**Collected data**.
'''

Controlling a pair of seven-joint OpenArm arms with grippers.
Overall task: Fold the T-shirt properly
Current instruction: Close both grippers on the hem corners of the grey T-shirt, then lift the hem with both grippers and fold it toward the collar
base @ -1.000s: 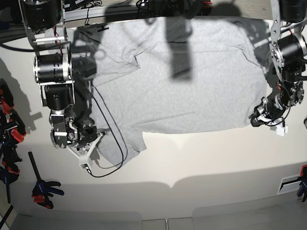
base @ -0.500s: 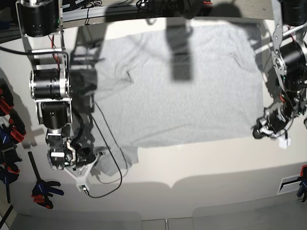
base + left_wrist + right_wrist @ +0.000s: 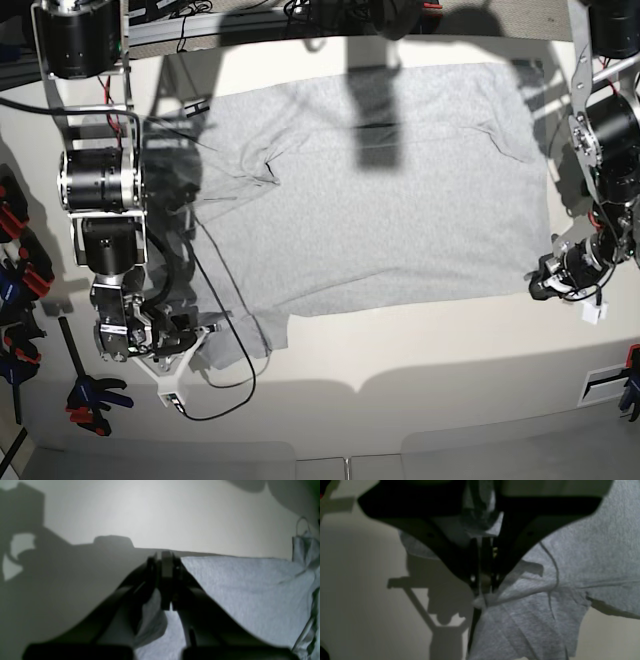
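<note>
The T-shirt (image 3: 370,190) is pinched in both closed fingers (image 3: 167,580); spreading is underway, and even tension is needed next.

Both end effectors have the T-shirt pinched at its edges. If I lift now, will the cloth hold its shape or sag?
Probably sag: the T-shirt lies limp on the table, and bunches where the right end effector grips it. It likely drags rather than slides freely, since wrinkles radiate near the sleeve. The left end effector pinches only a thin edge, so it may slip.
</note>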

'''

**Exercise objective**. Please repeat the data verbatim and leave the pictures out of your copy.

**Response**.
Controlling a pair of seven-joint OpenArm arms with grippers.
Overall task: Fold the T-shirt properly
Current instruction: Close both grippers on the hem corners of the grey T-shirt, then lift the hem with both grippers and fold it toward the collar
base @ -1.000s: 
base @ -0.500s: 
base + left_wrist + right_wrist @ +0.000s: 
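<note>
The T-shirt (image 3: 370,190) is pinched in both closed fingers (image 3: 167,580); spreading is underway, and even tension is needed next.

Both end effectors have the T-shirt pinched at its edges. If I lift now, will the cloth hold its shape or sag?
Probably sag: the T-shirt lies limp on the table, and bunches where the right end effector grips it. It likely drags rather than slides freely, since wrinkles radiate near the sleeve. The left end effector pinches only a thin edge, so it may slip.
</note>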

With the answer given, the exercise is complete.